While I am not a big label user myself, I won't deny someone if they refer to me as a furry. Because I basically am. While I never do say it explicitly or unsolicitedly, I know I check off all the marks of what would count me as a furry.


----------



## Ringo the Wolf (Jun 28, 2019)

Uhh technically ahh...
Just one answer...

Y E S

Bruh, because fursona is anthromorphic animal. It's not persona or whatever.
You couldn't make fursona, when you don't know what is a furry and furry fandom.
Impossibru, yep.


----------



## Jaredthefox92 (Jun 28, 2019)

I'm a no yiff, no fursuit, decently made character furry. What I mean is, I like to roleplay with a good story in mind and most of my characters act more human than anthro.


----------



## Ringo the Wolf (Jun 28, 2019)

Jaredthefox92 said:


> I'm a no yiff, no fursuit, decently made character furry. What I mean is, I like to roleplay with a good story in mind and most of my characters act more human than anthro.
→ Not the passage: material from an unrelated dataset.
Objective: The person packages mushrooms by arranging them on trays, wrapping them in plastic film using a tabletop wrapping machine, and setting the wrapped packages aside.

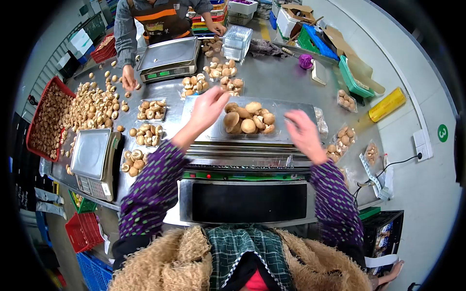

*Cough* anthro is not like a human?


----------



## Jaredthefox92 (Jun 28, 2019)

DepressionMachine said:


> *Cough* anthro is not like a human?



It is, I mean that my characters don't really act like the normal "playful cartoon" furry archetype. Some are downright evil and totalitarian.


----------



## Ringo the Wolf (Jun 28, 2019)

Got it.


----------



## Keefur (Jun 28, 2019)

Minerva_Minx said:


> Denial like in the closet denial or denial as in I am a furry freak and this is weird denial?


Yes... to both.

If someone creates a fursona, either they are Furry, or they are trying to start their own fandom?


----------



## GarthTheWereWolf (Jun 28, 2019)

Please refer to panels 7 through 10 for all answers to your question.








One of us. One of us.


----------



## Ringo the Wolf (Jun 28, 2019)

GarthTheWereWolf said:


> Please refer to panels 7 through 10 for all answers to your question.
> 
> 
> 
> ...


Accurate, but I'm stuck before being the furry... Yeah yeah, I am but actually I don't feel like I am... *sad*


----------



## Tyno (Jun 28, 2019)

Still waiting for @Some Moron to make his :V


----------



## MosquitoBeest (Jun 30, 2019)

I have a sona simply because one of my friends kept posting art of theirs and I started wondering what animal would fit me and commissioned one. Other than that, I don't really associate with the fandom and all that so for me I wouldn't call myself a furry. My sona is just one of multiple characters I have (mostly human/humanoid) that I like to get art of. 
So that's me lol.


----------



## F.lee_art (Jul 2, 2019)

BeauJayWolffo47 said:


> Well Me personally? I feel like You wouldn't really know what a fursona was unless you're a furry cuz i didn't till i joined.. So i'll say yes.. or rather someone who wasn't a furry wouldn't have a interest in having a fursona.. if that makes sense?


ಠ_ʖಠ This comment came for my wig...


----------



## Lexiand (Jul 2, 2019)

Yes and no I seen people with a fursona but not in the fandom.
That causes people to mess with them and say oh your a furry.


----------



## Bullslayer (Jul 4, 2019)

having a fursona will get others thinking you are a furry for sure but the actual definition of what makes one a furry or just someone whos just a supporter of furries seems to be open to opinion i guess. As far as i know the fursona itself is supposed to be a combination of things that help describe you as a person. Example: Mine is a cyber wolf, well least hes supposed to be, (WIP), anyway, wolf cause wolves are my favorite animal and by extension werewolves are my favorite mythical beast. Cyber wolf because i'm a huge nerd who likes computer science and robotics as well as sci fi games. Red is my favorite color with secondary colors being black and grey to symbolize how mono tone i generally can be. I generally tend to be a social outcast so too many different colors feels too out going for my personality i guess.


----------